В июне 1903 года после моего рождения — мне исполнилось шесть лет — мы не поехали в Крым. В ожидании маминых родов семья отправилась на пригородную дачу на берегу Финского залива. Здесь мы обычно останавливались, когда двор перебирался в Петергоф. Местность здесь была заболоченной и лесистой; в этих краях водилось множество хорьков и диких уток. Вдоль берега, где шла тропа для верховой езды, располагались скрытые от глаз бухты, окруженные хвойными деревьями. Дача выходила на море. Сады в виде террас, немногим уступавшие в великолепии петергофским, спускались к гранитной набережной, где была пришвартована наша яхта „Хелена“.
У меня здесь были свои собственные парусная и гребная шлюпки, гончие собаки и экипаж, запряженный пони, которым я сама управляла под наблюдением верхового-грума.
Обедала я на открытой террасе в обществе мисс Бэйли и, как и раньше, почти не виделась с мамой. Она сильно изменилась: не только вырос большой живот, но и появилась отечность — пальцы опухли, прекрасные черты ее лица исказились.
Она находилась в постели под неусыпным наблюдением доктора-англичанина и сиделки. В доме стояла странная тишина, и меня то и дело просили не шуметь. Отец ни разу не был резок со мной, но его прекрасные серые глаза выражали смертельную муку. Бабушка выглядела особенно суровой, а няня, когда накручивала мне волосы на бигуди, сильно дергала их, что выдавало ее растущее беспокойство.
Однажды утром, в середине июля, когда я завтракала, в детскую вошла мама в шелковом бело-золотом кимоно. Волосы ее были заплетены в толстые косы, отекшее лицо покрывала болезненная бледность, глаза лихорадочно блестели. Отправив мисс Бэйли из комнаты, она присела к столу и отсутствующим голосом спросила, что я делала вчера, но тут же прервала мой ответ:
— Таня, не суди меня слишком строго, когда вырастешь. Мне было всего восемнадцать, когда я вышла замуж, я была избалованной и глупой барышней. Если я переживу это... эту ужасную болезнь, я обещаю, что буду тебе хорошей матерью. Если я не выживу... будь дружна с папой. Будь с ним всегда. Обещай!
Мне показалось это странным. Почему я должна когда-нибудь покинуть отца?
— Обещай! Поклянись на кресте! — воскликнула мама с нарастающим возбуждением. — Крест! — Она повернулась к няне. — Принеси крест!
— Сию минуту, барыня.
Няня вернулась не только с крестом, но и привела несколько служанок и медицинскую сестру. Они обступили мать и уговаривали ее пойти прилечь.

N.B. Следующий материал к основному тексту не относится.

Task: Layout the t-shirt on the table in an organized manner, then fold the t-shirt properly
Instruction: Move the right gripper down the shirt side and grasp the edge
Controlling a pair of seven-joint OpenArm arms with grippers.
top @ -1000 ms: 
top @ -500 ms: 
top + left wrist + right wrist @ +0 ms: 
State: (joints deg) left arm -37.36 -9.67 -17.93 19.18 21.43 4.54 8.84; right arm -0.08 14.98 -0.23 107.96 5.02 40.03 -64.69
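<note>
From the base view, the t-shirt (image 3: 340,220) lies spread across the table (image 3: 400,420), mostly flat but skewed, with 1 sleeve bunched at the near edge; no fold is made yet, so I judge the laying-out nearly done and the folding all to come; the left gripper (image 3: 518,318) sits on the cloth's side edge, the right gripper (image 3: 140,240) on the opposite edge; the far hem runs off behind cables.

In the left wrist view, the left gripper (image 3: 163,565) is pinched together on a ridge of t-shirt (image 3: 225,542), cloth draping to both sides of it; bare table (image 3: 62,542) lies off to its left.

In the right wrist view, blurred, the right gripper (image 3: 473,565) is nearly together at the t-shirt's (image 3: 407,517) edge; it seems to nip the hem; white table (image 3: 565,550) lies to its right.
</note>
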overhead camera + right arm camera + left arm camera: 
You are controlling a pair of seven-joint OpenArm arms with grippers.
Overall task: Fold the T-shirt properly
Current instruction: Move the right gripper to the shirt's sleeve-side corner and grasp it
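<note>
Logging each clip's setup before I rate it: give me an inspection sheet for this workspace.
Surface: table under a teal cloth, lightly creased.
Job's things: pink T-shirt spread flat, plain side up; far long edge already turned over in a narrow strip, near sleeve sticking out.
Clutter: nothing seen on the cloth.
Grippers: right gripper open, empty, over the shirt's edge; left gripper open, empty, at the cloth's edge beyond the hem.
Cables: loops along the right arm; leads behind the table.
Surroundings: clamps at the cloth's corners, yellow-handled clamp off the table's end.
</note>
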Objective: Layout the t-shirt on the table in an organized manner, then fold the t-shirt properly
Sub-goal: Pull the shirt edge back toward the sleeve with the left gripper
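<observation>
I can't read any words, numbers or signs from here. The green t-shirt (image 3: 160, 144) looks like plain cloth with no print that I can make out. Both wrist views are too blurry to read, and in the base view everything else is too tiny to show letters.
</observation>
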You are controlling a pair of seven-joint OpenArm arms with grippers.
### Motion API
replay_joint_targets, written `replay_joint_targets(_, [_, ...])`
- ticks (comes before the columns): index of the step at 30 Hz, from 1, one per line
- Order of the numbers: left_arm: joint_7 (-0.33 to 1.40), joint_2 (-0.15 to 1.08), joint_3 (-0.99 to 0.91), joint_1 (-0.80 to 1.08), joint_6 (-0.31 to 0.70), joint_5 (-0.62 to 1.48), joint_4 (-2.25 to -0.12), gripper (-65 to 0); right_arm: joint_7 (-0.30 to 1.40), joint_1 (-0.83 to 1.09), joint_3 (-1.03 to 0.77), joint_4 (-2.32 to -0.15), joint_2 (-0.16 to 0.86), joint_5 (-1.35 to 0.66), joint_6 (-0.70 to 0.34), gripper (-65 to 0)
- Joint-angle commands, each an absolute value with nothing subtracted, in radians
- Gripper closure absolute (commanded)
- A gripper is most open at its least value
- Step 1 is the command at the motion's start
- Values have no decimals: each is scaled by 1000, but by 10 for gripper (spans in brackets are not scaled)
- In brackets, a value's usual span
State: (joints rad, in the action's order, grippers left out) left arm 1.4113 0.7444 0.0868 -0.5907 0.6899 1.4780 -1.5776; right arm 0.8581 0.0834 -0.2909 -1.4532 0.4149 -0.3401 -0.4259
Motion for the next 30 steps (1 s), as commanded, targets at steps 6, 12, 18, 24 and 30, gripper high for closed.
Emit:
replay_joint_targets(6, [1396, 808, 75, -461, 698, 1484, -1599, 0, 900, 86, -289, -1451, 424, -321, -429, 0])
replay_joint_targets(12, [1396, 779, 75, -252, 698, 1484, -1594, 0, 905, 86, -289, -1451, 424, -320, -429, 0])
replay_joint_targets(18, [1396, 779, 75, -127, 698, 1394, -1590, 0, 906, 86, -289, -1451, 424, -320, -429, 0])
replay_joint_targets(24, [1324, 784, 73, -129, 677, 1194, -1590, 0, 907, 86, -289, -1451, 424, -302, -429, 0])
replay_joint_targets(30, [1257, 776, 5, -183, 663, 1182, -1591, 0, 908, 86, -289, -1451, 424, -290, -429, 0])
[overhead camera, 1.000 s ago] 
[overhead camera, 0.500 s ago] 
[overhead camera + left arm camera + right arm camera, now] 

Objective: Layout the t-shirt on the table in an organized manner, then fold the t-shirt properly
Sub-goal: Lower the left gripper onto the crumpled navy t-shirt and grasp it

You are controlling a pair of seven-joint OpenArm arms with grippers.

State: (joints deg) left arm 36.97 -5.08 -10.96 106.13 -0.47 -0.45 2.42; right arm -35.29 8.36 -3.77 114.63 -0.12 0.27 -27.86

— Татьяна, поклянись, — повторяла мама, — что пока отец жив, ты его никогда не покинешь.
Я не могла понять смысла той игры, в которую она хотела поиграть. Но я торжественно поклялась на своем крестике и поцеловала распятие, которое она мне протянула.
— У нее жар, она бредит. Позовите доктора, — загомонили женщины. — Пойдемте, ваша светлость, вам лучше лечь в постель.
— Я иду. Оставьте меня в покое.
Мама с усилием поднялась и поднесла руку ко лбу. „Матерь Божья“, — сказала она по-польски и тяжело осела на пол. В тот же момент я увидела, что ее тело забилось в судорогах. Затем вбежали отец и доктор, и оба опустились на колени перед ее мечущимся телом, заслонив его от меня. Няня подняла меня на руки, прижала мою голову к своей груди и унесла прочь.